Il avait fait des études d’ingénieur avant de travailler sur les champs pétrolifères d’Iran et de Géorgie. Là, il avait mis au point un certain nombre d’innovations pour extraire le pétrole de schistes bitumeux extrêmement marginaux. Il passa une maîtrise à l’université de Téhéran avant de partir pour la Californie. Où il retrouva un ami qui mettait sur pied une société destinée à la fabrication du matériel de forage profond utilisé sur les exploitations off shore. À nouveau, Art avait mis au point un certain nombre d’améliorations destinées au matériel de forage dans des conditions de profondeur extrême. Mais deux ans de chambres de compression sur le bouclier continental, c’était trop pour lui. Il avait revendu ses parts de l’entreprise à son associé pour reprendre ses errances. Il s’était d’abord attaqué à l’habitat en conditions de basse température et avait fondé une société, puis il était passé aux panneaux solaires et aux portiques de lancement des fusées. À chaque fois, c’avait été une réussite, mais avec le temps il avait découvert que c’étaient les problèmes humains qui l’intéressaient au fond, et non pas la technique. Il s’était investi de plus en plus dans le management des projets avant de passer à l’arbitrage. Il aimait plonger dans les litiges et les résoudre à la satisfaction générale. C’était une forme d’ingénierie plus gratifiante et enrichissante que les recherches en mécanique, mais aussi plus difficile. Plusieurs des sociétés pour lesquelles il travailla durant ces années-là faisaient partie de diverses transnationales, et il se retrouva en tant qu’arbitre non seulement entre ses propres sociétés, mais face aux transnats. Et aussi dans des conflits plus complexes qui requéraient un arbitrage tierce. Il appelait ça de l’ingénierie sociale et ça le fascinait.

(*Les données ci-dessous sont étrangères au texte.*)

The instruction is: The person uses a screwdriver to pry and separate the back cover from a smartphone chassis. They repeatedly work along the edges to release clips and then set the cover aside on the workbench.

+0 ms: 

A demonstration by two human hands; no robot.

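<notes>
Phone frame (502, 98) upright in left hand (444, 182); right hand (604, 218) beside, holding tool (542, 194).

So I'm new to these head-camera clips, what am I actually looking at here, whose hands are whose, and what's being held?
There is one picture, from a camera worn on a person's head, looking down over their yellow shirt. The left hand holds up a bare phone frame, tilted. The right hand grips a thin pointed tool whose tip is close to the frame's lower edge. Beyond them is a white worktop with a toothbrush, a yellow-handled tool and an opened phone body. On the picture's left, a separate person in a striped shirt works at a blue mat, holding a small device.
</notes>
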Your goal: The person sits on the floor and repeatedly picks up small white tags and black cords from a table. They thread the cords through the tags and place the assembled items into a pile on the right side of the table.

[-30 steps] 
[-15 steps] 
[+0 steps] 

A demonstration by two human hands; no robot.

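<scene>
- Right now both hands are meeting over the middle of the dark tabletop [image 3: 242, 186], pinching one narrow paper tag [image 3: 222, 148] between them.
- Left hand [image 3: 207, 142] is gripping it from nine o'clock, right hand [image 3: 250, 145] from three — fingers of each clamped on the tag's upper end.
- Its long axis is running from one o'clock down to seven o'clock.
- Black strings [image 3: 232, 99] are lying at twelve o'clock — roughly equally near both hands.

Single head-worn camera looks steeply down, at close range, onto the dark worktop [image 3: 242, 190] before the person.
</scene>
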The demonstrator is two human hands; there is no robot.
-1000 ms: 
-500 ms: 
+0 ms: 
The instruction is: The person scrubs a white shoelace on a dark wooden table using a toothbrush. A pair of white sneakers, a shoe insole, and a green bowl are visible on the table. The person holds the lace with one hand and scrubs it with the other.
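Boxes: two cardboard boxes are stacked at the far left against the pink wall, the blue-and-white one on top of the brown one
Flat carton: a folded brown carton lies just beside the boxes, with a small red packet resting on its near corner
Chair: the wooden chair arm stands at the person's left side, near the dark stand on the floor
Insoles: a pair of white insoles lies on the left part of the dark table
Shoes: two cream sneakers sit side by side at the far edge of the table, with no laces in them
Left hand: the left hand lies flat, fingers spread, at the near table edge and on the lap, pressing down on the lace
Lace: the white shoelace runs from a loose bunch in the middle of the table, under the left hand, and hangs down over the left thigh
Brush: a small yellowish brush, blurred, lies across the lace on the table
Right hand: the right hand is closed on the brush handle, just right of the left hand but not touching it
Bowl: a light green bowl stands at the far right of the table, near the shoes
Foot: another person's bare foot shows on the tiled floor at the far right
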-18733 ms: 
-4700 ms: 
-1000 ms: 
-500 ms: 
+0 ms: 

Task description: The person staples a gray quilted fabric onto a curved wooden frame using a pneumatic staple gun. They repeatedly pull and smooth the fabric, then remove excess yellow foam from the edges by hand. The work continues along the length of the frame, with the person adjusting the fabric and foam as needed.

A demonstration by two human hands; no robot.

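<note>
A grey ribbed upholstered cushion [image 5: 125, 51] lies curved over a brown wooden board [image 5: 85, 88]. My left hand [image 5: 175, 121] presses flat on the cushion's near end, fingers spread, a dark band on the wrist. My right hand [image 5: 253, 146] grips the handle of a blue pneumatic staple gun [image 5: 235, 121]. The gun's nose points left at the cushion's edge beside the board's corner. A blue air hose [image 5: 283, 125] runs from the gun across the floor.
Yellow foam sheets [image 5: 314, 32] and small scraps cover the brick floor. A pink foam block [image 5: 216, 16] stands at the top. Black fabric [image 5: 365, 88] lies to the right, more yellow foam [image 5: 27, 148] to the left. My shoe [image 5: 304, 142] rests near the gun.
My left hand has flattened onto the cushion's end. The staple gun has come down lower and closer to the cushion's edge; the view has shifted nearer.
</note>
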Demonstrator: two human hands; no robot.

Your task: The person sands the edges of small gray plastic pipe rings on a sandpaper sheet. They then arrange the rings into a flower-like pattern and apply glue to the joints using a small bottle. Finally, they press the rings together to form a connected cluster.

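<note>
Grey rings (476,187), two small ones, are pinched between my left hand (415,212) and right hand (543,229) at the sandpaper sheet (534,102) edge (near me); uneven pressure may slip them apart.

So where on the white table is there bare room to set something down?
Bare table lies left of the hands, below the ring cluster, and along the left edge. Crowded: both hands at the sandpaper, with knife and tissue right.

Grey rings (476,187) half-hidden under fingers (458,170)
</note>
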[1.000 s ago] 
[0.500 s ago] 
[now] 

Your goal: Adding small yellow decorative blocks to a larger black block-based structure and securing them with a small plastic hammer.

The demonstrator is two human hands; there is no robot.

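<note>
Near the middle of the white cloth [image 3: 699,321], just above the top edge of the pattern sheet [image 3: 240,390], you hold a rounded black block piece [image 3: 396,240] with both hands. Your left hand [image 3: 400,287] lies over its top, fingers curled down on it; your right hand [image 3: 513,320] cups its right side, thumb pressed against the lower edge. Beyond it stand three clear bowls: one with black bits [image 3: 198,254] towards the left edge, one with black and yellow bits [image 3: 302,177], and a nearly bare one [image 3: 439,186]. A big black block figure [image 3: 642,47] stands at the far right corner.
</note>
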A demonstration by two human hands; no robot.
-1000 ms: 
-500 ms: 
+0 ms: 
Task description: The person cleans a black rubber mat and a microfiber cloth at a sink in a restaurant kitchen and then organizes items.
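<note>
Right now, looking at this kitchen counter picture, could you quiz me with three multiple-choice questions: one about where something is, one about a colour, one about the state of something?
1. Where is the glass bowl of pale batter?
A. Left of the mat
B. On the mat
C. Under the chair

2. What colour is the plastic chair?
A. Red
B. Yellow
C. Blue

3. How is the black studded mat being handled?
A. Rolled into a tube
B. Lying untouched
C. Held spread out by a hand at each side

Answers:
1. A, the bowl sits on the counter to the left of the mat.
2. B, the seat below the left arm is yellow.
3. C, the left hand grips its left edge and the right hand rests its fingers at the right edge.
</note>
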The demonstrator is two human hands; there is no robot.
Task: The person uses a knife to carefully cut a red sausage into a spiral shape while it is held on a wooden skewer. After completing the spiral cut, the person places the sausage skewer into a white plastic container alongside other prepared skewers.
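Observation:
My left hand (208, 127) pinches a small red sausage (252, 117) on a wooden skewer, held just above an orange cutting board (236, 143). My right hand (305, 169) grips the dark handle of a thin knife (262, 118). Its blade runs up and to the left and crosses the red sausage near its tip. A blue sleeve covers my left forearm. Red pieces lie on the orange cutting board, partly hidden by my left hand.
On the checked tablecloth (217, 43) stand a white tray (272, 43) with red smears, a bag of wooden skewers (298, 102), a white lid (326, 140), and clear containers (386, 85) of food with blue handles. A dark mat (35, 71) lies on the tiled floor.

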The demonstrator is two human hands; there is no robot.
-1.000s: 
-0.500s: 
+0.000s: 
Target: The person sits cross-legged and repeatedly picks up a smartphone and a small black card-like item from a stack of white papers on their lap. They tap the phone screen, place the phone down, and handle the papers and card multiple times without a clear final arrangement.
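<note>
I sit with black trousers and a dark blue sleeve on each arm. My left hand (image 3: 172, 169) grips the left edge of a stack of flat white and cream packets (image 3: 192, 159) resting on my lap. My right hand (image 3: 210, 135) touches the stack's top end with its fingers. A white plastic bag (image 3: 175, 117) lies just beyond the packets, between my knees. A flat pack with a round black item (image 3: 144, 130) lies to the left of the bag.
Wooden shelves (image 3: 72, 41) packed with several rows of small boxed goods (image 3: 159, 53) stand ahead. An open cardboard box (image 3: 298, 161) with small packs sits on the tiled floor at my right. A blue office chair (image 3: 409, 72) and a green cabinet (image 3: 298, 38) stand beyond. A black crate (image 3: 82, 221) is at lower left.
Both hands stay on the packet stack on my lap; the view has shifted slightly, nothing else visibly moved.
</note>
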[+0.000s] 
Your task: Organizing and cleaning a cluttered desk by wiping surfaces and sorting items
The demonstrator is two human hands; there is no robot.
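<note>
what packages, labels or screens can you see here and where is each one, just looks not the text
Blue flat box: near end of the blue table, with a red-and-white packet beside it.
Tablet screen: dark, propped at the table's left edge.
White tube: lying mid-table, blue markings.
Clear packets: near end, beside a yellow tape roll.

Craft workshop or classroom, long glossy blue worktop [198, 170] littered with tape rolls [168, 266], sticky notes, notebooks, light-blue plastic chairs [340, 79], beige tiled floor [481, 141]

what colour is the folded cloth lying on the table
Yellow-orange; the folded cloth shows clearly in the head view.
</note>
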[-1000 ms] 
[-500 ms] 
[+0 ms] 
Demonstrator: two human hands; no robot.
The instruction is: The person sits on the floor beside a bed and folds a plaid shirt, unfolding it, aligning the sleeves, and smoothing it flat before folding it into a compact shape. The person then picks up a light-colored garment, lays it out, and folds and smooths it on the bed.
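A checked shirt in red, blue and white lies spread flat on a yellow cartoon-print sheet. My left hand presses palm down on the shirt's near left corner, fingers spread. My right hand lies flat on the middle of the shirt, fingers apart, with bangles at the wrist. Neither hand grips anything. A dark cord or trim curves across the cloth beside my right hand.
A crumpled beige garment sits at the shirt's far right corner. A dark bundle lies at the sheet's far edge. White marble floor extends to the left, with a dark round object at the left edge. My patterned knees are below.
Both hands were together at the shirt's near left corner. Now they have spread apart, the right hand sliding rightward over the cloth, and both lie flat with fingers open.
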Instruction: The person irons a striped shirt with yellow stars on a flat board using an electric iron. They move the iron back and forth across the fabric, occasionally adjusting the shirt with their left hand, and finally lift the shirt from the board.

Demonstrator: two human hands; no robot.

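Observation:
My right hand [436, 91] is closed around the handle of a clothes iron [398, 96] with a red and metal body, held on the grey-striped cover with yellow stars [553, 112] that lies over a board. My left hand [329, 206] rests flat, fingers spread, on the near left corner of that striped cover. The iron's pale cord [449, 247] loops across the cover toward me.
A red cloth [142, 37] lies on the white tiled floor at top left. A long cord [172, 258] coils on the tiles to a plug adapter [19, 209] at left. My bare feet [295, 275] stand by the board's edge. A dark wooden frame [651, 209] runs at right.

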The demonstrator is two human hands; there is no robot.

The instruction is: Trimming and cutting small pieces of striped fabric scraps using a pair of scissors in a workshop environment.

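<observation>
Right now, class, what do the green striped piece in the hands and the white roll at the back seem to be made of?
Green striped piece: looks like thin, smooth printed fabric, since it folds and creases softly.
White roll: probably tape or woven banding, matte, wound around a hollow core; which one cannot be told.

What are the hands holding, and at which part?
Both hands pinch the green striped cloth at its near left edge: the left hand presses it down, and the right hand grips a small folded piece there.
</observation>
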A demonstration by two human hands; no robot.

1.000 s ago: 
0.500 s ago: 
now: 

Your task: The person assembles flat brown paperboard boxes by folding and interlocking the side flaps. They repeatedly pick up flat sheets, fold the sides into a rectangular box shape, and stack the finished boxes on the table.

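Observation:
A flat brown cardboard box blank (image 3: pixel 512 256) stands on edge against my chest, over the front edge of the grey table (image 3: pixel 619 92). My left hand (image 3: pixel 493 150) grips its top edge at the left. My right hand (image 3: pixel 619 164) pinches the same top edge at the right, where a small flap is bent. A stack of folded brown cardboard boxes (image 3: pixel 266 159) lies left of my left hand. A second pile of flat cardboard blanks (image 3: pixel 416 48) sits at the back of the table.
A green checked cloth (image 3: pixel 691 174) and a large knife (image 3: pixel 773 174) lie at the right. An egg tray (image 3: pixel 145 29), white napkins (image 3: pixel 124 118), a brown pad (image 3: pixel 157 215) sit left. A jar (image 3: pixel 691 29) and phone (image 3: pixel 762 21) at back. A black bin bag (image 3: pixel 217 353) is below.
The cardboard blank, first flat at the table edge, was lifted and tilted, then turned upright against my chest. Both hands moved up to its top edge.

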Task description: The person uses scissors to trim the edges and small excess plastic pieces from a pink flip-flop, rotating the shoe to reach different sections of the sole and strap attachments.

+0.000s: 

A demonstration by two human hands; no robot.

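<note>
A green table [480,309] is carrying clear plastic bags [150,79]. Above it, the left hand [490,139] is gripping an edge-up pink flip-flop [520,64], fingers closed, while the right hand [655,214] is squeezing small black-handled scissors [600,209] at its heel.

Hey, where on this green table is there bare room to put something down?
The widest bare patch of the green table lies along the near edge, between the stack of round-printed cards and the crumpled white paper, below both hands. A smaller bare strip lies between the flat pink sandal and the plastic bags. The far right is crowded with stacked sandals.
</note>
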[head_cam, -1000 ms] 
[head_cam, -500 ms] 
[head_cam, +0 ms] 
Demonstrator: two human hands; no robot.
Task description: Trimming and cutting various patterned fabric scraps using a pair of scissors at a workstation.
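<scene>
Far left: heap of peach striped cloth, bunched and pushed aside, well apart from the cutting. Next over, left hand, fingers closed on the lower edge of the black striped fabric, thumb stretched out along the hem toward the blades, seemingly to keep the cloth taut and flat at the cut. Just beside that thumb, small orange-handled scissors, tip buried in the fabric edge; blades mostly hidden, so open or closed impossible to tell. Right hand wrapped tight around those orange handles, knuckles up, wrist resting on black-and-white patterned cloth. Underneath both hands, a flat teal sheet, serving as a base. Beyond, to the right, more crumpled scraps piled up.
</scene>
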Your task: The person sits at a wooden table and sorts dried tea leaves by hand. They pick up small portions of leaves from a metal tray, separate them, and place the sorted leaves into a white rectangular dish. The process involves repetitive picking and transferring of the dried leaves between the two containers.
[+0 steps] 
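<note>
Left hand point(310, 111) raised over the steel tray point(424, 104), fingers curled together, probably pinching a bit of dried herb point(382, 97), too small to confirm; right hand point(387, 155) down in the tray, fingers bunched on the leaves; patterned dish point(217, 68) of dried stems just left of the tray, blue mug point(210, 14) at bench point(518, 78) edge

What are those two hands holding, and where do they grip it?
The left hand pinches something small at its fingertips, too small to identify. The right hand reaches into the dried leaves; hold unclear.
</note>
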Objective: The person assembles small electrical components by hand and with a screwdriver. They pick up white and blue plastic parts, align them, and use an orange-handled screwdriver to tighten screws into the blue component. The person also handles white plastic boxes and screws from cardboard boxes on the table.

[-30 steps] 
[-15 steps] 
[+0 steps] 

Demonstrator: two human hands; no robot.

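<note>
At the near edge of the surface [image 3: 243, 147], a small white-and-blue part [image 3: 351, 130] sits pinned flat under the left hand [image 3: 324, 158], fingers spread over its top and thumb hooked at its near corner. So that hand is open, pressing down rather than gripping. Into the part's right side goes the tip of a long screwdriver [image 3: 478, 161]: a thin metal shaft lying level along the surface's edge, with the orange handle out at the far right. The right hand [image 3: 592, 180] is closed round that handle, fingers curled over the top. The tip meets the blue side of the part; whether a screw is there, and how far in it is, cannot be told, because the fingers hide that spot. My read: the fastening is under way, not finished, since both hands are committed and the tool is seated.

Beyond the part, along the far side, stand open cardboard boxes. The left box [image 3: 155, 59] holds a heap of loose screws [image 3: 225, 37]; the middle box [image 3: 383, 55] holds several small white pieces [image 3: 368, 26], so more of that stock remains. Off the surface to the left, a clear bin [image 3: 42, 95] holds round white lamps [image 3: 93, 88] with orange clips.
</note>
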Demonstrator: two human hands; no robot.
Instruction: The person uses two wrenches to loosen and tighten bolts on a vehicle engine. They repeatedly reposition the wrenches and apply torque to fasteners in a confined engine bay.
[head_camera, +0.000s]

En prenant la direction technique de Dumpmines, il avait fait de l’excellent travail sur leurs SuperRathjes, des véhicules robotisés spécialisés dans l’extraction et le triage sur les sites miniers. Mais là, plus que jamais, il se donna à fond dans les conflits du travail. Cette tendance de sa carrière était devenue plus marquée encore après le rachat de la société par Praxis. Et quand des journées s’écoulaient en résolutions de litiges, il revenait régulièrement chez lui avec la certitude qu’il aurait dû être juge, ou diplomate. Oui – tout au fond de lui, il était un diplomate.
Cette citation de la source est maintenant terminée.